Chapter 50
Chapter 50: Fishman
“Feng Ling!!!” Zhou Zhou hurled himself forward, arm outstretched—snatching nothing but empty air.
Dark, syrupy blood welled up across the river’s surface, rolled with the chop, then thinned and vanished into the black. By the time the patrol boat steadied, they couldn’t even guess where Feng Ling had gone.
The three team members stopped firing at once and swept their guns across the water, jaws clenched. A blind shot was the last thing they needed—Feng Ling was still down there.
Zhou Zhou spun in place, scanning the waves like he could stare her back to the surface. He saw nothing. Heat rushed up his spine. He seized Huang Fu Miao Miao by the collar and roared, “What were you doing?! The aberrant showed up and you didn’t warn us once?!”
Huang Fu Miao Miao stared at him like her mind had shorted out. Then tears spilled down her cheeks. “I—I didn’t know… The player’s in the water. I can’t see…”

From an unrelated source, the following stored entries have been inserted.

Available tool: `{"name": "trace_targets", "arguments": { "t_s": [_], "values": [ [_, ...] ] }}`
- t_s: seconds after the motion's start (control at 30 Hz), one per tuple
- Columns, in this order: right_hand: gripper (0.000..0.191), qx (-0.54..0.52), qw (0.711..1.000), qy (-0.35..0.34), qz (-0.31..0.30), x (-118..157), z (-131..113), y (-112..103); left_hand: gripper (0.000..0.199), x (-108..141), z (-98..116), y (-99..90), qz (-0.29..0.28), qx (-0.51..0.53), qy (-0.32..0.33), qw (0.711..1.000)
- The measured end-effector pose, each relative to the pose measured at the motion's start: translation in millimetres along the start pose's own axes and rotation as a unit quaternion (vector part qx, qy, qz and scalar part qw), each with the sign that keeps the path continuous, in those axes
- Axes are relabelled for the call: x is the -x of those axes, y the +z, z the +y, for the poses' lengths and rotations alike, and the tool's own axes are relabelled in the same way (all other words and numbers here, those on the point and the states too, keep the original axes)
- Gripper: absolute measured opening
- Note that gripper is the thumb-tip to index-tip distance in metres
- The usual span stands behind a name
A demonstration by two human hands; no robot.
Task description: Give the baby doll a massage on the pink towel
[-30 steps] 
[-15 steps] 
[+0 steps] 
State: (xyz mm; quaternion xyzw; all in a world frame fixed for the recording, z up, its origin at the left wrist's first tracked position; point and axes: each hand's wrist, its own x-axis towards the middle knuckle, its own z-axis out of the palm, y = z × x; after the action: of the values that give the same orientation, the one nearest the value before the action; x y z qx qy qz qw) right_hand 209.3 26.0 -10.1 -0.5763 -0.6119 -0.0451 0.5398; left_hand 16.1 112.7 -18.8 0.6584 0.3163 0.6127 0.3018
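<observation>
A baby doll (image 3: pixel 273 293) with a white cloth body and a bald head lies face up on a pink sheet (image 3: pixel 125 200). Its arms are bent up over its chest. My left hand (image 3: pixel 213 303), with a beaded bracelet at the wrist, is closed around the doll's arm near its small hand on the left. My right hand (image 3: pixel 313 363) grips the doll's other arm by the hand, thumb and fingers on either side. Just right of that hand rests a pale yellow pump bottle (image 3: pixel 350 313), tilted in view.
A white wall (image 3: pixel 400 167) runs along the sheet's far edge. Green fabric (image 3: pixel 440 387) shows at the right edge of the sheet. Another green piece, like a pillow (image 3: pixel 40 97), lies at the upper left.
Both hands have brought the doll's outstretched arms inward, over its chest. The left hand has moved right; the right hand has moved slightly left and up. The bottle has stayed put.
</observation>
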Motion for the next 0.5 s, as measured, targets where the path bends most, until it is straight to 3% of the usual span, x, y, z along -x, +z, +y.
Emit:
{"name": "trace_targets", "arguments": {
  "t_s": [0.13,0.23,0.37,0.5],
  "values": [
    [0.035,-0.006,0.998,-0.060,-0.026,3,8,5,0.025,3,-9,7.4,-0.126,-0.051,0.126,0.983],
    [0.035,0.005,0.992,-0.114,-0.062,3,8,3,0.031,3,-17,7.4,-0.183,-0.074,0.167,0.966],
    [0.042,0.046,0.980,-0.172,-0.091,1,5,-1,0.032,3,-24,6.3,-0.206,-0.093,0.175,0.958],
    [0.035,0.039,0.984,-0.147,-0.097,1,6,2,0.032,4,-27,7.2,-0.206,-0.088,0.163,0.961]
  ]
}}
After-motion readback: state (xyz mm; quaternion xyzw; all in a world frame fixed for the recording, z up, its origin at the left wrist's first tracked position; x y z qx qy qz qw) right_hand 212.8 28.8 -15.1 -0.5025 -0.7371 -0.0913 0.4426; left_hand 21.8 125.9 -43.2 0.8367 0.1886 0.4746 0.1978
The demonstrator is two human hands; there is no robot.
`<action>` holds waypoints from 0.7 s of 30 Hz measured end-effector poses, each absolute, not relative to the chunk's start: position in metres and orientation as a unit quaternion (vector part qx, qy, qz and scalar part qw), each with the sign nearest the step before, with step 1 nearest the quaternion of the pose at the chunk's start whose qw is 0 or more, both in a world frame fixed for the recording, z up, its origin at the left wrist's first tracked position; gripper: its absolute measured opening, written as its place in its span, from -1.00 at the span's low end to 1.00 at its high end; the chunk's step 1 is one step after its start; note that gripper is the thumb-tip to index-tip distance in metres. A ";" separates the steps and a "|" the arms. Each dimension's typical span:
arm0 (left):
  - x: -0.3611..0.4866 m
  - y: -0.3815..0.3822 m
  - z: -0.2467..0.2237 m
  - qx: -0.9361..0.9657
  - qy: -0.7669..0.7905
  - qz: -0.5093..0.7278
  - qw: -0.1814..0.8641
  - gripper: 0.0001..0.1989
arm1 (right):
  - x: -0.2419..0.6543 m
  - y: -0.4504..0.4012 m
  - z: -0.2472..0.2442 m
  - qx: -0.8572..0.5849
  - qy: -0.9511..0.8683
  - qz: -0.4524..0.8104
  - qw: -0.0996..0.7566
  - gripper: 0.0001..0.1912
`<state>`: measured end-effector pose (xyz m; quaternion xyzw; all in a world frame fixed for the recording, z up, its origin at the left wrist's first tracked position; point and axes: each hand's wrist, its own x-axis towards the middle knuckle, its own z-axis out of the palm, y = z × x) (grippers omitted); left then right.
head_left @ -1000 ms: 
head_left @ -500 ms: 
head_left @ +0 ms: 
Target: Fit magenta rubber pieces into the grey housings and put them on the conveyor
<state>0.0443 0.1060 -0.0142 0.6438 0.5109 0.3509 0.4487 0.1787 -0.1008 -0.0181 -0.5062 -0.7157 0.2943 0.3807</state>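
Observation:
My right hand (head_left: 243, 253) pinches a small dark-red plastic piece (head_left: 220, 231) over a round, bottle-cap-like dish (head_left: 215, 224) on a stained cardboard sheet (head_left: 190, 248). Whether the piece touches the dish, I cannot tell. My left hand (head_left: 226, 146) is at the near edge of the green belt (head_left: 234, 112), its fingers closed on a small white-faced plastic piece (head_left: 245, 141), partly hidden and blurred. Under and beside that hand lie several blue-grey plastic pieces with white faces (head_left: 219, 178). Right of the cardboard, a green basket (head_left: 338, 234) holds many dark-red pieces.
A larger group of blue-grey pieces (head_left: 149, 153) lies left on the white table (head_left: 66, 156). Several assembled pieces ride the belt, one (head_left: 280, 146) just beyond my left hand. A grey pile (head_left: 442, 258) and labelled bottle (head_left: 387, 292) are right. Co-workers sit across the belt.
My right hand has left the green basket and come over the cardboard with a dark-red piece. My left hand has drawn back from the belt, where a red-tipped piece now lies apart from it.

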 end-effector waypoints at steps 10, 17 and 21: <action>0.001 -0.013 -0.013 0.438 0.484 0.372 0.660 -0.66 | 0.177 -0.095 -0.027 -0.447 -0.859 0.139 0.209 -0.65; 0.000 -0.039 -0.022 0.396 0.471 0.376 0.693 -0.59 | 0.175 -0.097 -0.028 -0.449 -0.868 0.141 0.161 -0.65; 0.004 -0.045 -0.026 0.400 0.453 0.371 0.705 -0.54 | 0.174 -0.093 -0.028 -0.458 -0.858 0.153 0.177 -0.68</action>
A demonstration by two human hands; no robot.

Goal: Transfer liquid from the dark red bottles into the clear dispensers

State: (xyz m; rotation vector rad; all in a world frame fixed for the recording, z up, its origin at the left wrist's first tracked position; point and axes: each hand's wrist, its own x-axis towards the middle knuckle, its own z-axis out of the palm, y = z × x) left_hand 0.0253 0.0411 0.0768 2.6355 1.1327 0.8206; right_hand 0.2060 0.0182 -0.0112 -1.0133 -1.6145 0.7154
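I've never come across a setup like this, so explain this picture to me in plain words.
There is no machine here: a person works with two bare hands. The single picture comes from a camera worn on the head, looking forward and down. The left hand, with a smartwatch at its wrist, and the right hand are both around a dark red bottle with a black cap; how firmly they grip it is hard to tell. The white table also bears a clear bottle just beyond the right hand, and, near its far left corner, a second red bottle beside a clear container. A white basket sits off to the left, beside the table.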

Zhou Zhou shoved her away so hard she stumbled. He yanked out his phone and snapped, “We’re under attack on the west side of Qing Jiang No. 1 Bridge. Enemy submerged. We need support—now!”
“Movement!” Qin Liang barked. “On the surface!”
“Don’t shoot!” Xiao Li shrieked, voice cracking. “That’s Feng Ling!”
A familiar shape broke the water—and a needle-black spike punched straight through it before anyone could blink.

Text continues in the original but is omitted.